Here are a few of the most consequential new laws that will greet Oregonians in 2016:



Workers will be entitled to at least a week of sick leave each year. If their employer has at least 10 workers, the leave must be paid. Smaller employers must provide unpaid leave. The bill was backed exclusively by Democrats, who said people shouldn't feel forced to choose between caring for their health and maintaining their paycheck. The bill's critics said it would make it harder for businesses to succeed and hire more workers.



Employers can no-longer ask about criminal records on job applications. They can still ask during a job interview, but the bill's proponents hope people with convictions will get a chance to build a fuller picture of themselves for a potential employer. They say it's extremely difficult for people with a criminal record to find work because they're automatically excluded at an early stage. Critics worry the measure will put businesses at risk of lawsuits.

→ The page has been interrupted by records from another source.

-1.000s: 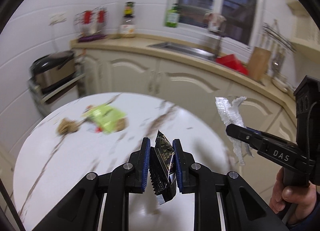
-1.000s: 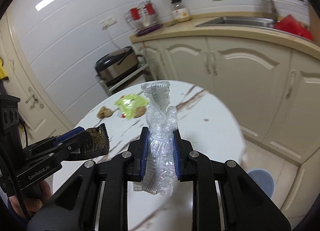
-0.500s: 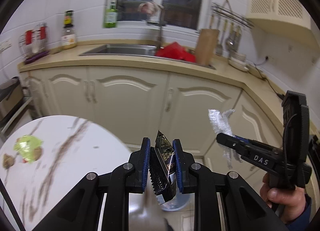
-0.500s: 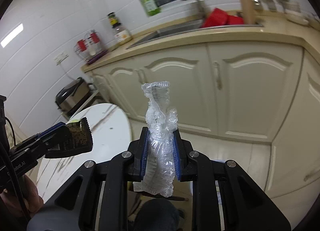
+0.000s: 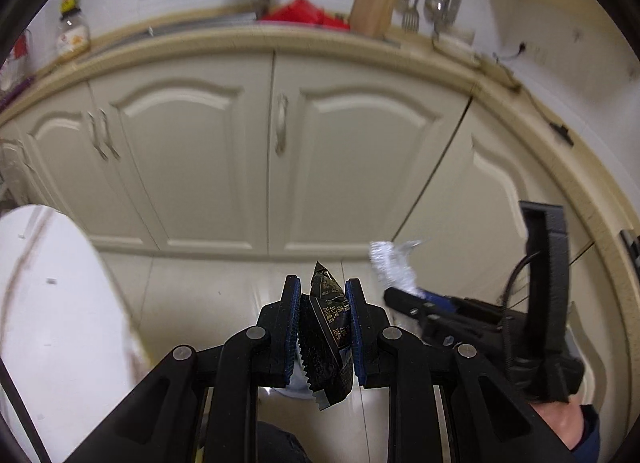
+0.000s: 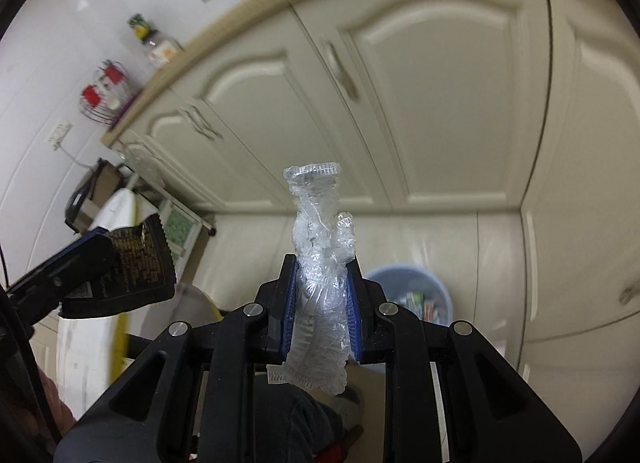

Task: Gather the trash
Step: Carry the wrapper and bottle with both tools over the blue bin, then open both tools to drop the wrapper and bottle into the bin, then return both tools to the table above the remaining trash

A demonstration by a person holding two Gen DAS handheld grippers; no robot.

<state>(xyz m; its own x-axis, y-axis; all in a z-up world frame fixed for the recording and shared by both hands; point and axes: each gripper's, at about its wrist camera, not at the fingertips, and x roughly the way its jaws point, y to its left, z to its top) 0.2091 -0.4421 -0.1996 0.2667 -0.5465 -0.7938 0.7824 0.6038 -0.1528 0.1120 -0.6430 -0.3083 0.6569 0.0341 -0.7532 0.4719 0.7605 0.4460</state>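
Note:
My left gripper (image 5: pixel 323 291) is shut on a black snack wrapper (image 5: pixel 329 335) with gold print, held over the tiled floor. The same black wrapper (image 6: pixel 138 259) shows at the left of the right wrist view. My right gripper (image 6: pixel 322 267) is shut on a crumpled clear plastic wrapper (image 6: pixel 320 263) that sticks up past the pads. That clear wrapper (image 5: pixel 394 265) also appears to the right in the left wrist view. A light blue bin (image 6: pixel 416 287) with some trash inside stands on the floor just beyond and right of the right gripper, partly hidden by it.
Cream cabinet doors (image 5: pixel 280 143) run across the back under a counter (image 5: pixel 360 47) with a red item and hanging utensils. The white round table (image 5: pixel 52 303) edges in at the left. A cooker on a rack (image 6: pixel 86 203) stands at the far left.
Both grippers swung right and downward away from the table toward the cabinets and floor, each still holding its wrapper. The table slid to the left edge and the blue bin came into view.

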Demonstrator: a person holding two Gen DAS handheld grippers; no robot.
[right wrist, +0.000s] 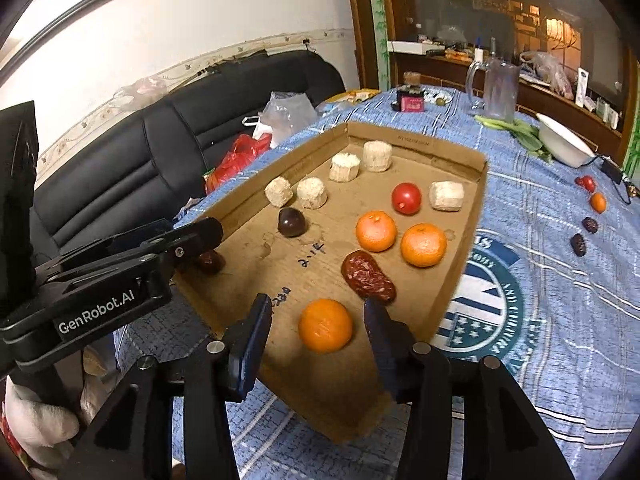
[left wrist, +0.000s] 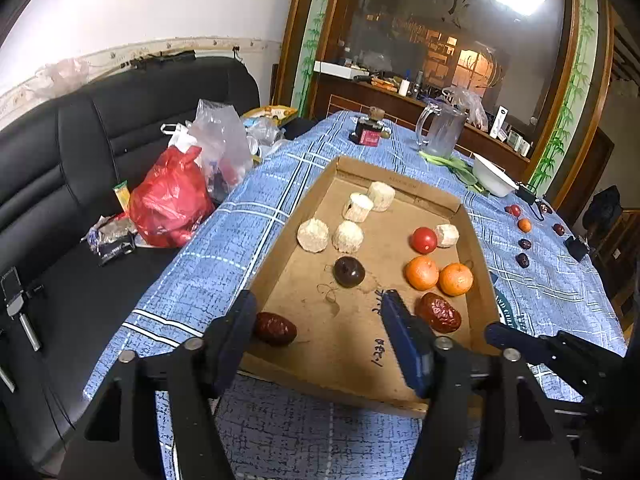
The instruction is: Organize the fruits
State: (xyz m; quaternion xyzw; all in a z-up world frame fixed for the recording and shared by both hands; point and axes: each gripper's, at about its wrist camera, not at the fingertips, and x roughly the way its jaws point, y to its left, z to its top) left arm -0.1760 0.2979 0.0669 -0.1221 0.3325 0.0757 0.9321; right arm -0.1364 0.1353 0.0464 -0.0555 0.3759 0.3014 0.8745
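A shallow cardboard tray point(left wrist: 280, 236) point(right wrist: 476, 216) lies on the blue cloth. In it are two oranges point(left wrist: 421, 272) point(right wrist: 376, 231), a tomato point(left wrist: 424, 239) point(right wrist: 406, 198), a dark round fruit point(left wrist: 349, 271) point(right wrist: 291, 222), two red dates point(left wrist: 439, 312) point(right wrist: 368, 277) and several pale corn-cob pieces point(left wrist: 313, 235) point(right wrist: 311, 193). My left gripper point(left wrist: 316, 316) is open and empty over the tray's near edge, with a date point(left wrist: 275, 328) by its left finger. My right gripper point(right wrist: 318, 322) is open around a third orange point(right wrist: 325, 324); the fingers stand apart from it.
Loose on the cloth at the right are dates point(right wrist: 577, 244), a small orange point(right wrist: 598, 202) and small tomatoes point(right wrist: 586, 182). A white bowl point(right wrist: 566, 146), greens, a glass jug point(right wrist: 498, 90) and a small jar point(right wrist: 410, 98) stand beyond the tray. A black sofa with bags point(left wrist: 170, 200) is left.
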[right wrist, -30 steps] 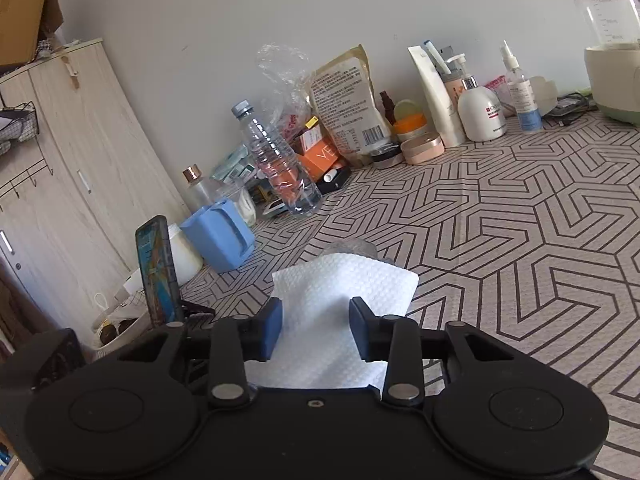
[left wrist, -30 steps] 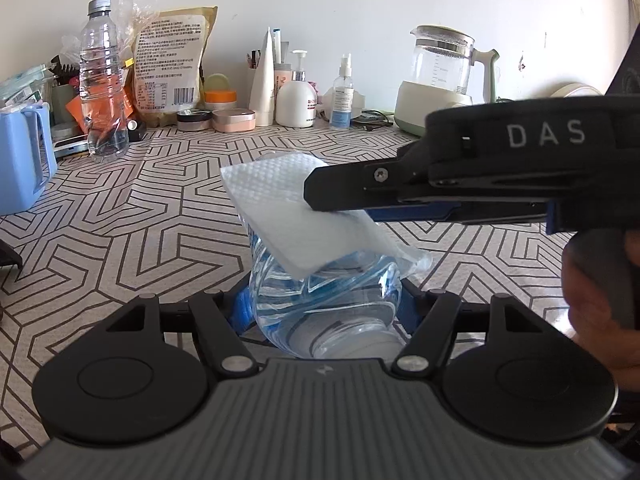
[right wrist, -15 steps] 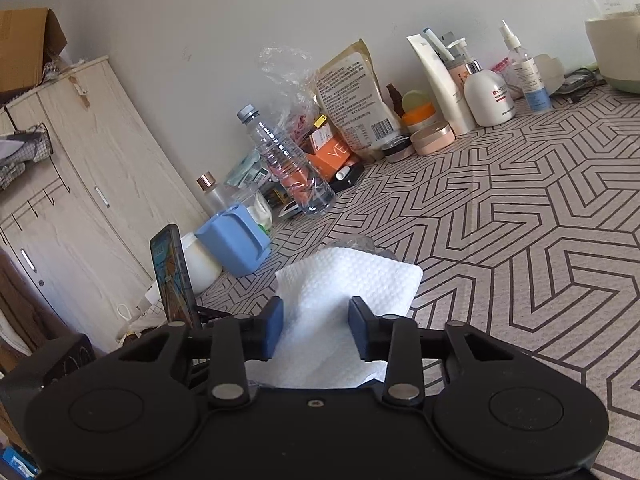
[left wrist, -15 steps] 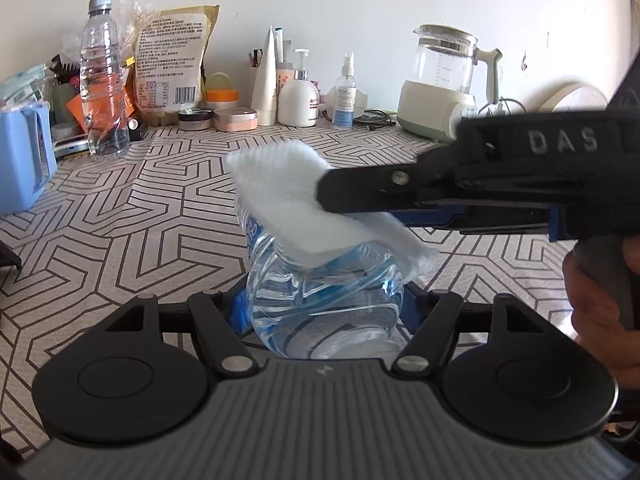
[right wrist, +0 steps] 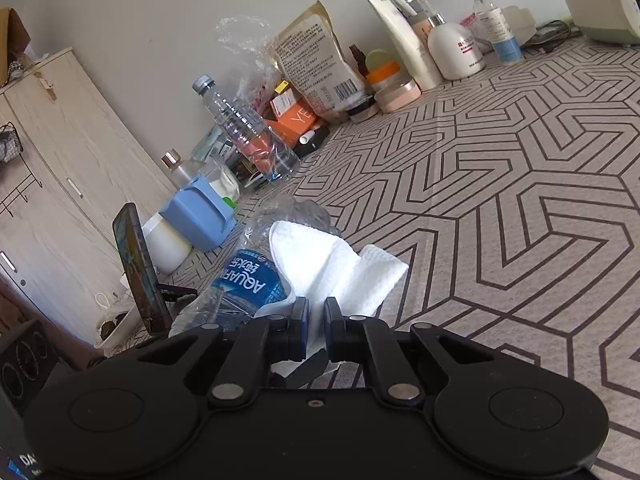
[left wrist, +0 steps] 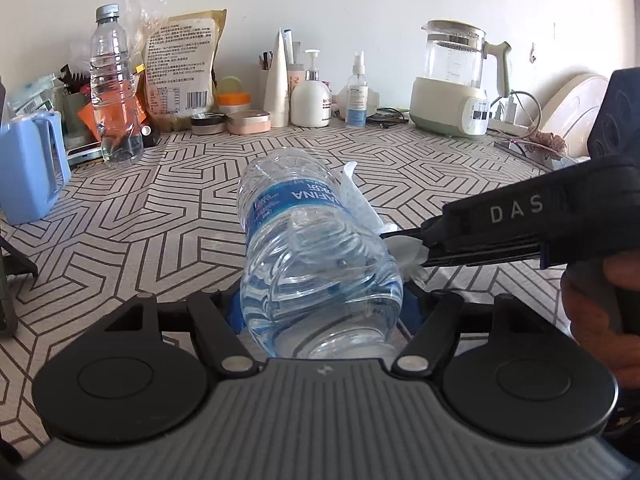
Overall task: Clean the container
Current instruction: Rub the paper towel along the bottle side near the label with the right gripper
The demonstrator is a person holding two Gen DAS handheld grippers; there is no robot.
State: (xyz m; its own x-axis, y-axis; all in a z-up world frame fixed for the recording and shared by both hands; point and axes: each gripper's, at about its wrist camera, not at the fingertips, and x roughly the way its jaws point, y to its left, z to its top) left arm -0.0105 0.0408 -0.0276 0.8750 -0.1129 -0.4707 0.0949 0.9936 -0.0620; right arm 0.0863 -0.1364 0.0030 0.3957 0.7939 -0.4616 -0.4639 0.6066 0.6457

Oregon becomes the easiest place in the nation to get birth control under two new laws that vastly expanded access to contraception. One measure allows pharmacists to write women a prescription for birth control after they complete a risk-screening assessment, eliminating the need to see a doctor, nurse practitioner or physician assistant. Another new law requires insurance companies to cover up to 12 months of birth control at a time.



Oregon and New Jersey are the only states that don't let drivers fill up their tanks by themselves, but Oregon is easing up on its prohibition. Self-service pumping will now be allowed between 6 p.m. and 6 a.m., but only in small counties — those will less than 40,000 people. That covers a wide swatch of the state including almost all of eastern Oregon. The bill's proponents say gas stations in sparsely populated areas can't afford to stay open all night, making it difficult for motorists to fuel up.



Oregon becomes the first state to use driver's license records to automatically register people to vote. Starting Monday, the DMV will send records of eligible Oregonians who sign up for a new driver's license to state election officials. Registered voters who move will also have their voter information updated when they change their address on their driver's license.



Beginning Jan. 4, the state will collect a 25-percent sales tax on marijuana products sold to people without medical cards. That means pot will become one of just three products with a tax applied at the point of sale. The others are hotel rooms and prepaid mobile phone credits. Oregon marijuana stores have been selling tax-free pot in limited quantities since Oct. 1 due to a quirk in the voter-approved initiative that allowed adults to buy the drug from licensed stores.